(Stored entries)
=== Section Start ===

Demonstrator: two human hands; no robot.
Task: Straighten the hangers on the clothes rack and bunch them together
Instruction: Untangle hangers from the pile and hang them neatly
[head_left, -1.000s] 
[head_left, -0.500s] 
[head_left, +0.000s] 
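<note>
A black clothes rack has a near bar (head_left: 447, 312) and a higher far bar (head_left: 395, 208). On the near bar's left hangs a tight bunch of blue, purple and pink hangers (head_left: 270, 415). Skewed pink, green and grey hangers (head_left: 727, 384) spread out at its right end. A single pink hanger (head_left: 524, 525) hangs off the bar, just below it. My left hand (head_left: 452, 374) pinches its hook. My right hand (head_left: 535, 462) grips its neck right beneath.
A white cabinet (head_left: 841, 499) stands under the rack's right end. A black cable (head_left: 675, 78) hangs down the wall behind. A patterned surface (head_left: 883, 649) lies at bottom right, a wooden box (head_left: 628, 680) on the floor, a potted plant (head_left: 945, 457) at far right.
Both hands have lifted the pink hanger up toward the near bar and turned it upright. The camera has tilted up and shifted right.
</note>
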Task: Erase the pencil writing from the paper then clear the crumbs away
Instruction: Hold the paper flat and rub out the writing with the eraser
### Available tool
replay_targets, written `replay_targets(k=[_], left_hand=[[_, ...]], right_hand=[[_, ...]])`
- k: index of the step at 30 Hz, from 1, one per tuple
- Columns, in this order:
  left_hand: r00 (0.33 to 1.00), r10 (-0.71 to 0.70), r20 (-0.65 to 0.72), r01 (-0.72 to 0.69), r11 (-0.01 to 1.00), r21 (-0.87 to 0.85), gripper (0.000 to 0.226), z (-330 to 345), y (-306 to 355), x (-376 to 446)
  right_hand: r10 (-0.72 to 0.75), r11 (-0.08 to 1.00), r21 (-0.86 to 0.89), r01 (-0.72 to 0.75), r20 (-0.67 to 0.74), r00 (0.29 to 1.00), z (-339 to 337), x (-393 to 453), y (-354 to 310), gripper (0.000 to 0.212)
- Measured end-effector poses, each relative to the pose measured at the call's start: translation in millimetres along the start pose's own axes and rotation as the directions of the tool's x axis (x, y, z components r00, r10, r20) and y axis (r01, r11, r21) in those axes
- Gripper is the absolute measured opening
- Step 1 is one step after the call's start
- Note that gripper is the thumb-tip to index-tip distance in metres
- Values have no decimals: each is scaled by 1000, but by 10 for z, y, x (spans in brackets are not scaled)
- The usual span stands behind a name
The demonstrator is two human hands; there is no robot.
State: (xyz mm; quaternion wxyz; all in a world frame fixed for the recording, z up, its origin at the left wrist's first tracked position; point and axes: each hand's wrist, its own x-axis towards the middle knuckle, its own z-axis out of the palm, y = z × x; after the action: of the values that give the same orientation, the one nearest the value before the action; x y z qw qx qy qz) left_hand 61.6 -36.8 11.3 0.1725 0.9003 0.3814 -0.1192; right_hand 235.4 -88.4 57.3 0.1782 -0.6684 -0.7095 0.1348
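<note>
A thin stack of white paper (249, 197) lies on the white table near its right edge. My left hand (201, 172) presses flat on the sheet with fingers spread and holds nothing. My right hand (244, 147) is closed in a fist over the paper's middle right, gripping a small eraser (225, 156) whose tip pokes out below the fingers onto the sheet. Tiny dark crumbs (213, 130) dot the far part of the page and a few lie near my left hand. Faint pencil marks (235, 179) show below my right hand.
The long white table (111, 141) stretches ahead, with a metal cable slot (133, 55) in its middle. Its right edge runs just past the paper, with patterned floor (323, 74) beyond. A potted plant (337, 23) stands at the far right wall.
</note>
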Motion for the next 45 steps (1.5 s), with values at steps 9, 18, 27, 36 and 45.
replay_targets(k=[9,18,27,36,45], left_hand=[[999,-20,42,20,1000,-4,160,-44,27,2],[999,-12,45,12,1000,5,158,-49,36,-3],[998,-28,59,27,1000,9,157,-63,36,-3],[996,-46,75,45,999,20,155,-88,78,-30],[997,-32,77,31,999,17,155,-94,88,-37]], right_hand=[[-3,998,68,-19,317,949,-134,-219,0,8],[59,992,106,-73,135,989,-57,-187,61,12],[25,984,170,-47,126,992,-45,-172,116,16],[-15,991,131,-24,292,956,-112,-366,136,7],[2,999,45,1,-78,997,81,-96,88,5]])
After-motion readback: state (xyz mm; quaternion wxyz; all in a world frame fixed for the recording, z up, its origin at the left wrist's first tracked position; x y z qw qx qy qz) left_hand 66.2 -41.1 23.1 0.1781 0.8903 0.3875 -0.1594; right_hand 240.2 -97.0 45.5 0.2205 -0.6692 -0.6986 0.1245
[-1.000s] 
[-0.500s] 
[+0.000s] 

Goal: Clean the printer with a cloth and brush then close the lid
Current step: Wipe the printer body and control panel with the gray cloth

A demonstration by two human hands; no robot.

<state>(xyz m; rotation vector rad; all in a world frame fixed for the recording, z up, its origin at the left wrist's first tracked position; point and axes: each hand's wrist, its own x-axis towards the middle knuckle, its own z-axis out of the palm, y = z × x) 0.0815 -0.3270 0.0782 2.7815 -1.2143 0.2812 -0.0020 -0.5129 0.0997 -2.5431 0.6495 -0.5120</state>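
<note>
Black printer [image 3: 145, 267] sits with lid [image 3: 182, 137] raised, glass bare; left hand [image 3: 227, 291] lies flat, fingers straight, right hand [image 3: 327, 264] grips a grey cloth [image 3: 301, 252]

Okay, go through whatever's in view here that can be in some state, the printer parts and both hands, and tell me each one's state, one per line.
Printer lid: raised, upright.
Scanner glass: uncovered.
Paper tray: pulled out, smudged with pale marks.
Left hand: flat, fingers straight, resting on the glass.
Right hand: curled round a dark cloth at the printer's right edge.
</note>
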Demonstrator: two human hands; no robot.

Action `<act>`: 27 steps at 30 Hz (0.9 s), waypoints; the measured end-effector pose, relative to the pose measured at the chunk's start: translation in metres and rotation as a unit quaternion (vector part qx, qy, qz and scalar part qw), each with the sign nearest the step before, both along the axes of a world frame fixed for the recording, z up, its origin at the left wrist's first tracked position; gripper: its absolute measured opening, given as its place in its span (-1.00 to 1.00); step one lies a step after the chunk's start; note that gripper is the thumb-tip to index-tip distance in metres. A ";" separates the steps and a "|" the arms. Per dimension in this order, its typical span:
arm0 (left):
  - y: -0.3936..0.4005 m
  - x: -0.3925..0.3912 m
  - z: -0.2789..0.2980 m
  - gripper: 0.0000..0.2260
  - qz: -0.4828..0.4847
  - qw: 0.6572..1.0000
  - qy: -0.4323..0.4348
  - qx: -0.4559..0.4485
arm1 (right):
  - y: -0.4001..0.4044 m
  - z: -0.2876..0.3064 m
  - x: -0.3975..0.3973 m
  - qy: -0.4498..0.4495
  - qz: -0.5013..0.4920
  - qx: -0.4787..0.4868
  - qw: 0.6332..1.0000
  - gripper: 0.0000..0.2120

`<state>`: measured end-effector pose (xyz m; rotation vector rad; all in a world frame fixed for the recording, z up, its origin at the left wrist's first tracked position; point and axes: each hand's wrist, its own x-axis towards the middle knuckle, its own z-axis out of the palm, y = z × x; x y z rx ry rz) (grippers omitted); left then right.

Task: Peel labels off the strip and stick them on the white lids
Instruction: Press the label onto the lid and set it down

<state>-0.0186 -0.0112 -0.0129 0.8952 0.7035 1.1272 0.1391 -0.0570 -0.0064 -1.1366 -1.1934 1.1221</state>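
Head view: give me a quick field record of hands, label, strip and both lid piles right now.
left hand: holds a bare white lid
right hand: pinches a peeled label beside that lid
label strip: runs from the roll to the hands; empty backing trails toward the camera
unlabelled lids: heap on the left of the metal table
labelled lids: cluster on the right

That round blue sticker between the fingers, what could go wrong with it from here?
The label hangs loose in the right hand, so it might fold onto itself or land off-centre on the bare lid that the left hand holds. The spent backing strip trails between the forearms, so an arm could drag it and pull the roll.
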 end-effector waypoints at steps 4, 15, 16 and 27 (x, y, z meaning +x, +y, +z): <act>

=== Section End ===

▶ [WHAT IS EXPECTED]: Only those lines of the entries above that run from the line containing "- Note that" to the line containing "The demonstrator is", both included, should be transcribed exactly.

▶ [ANSWER TO THIS EXERCISE]:
- Note that gripper is the thumb-tip to index-tip distance in metres
- Values have no decimals: each is scaled by 1000, but by 10 for z, y, x (spans in brackets are not scaled)
- The usual span stands behind a name
The demonstrator is two human hands; there is no robot.

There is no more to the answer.